> _Assigned task_
Search the data below for the word "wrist" and report how many lines contain it, with no added words.

> _Information supplied_
**********

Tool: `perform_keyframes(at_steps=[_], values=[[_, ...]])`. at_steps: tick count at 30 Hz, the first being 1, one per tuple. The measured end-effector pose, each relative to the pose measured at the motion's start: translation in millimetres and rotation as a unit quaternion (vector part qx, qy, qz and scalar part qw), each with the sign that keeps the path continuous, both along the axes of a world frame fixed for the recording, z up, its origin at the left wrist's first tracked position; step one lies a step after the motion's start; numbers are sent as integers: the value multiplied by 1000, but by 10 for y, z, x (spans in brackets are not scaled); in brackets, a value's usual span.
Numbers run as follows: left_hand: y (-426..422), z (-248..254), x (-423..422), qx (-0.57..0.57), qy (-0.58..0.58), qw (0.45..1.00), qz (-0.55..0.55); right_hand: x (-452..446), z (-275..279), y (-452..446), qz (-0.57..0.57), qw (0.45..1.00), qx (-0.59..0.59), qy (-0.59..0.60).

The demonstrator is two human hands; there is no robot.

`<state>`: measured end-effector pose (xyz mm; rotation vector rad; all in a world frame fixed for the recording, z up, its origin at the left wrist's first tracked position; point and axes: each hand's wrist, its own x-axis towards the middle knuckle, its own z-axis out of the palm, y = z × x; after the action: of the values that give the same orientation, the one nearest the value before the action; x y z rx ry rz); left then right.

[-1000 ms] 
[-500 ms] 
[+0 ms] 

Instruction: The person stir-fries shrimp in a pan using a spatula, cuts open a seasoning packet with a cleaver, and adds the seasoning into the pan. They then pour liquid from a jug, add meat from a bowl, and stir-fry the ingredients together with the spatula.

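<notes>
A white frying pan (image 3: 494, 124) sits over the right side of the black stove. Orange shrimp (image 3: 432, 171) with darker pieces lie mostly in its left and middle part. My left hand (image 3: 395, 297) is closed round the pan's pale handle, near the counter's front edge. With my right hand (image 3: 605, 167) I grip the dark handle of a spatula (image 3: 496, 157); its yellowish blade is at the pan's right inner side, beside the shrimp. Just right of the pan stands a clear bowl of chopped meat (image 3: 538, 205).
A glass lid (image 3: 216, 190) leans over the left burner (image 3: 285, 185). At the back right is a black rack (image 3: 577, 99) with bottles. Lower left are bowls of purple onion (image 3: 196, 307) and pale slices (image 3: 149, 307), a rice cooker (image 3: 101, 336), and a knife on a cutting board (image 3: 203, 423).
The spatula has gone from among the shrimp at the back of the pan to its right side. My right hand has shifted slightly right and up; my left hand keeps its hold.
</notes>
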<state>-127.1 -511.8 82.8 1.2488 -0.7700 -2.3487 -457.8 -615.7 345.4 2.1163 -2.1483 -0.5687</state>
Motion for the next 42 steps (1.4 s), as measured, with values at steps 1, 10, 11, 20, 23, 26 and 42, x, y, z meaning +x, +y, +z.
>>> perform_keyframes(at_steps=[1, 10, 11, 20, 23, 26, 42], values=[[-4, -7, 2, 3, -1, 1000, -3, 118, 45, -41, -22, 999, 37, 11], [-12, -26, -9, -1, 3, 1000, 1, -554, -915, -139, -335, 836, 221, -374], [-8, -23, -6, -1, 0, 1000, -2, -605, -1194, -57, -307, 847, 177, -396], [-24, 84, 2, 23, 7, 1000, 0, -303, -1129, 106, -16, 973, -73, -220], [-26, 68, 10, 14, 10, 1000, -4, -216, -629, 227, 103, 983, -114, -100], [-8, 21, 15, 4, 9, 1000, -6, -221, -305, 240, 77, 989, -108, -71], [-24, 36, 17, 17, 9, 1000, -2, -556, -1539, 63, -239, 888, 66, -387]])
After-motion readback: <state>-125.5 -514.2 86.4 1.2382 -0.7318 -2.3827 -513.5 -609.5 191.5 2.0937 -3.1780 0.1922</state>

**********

> _Problem solution_
2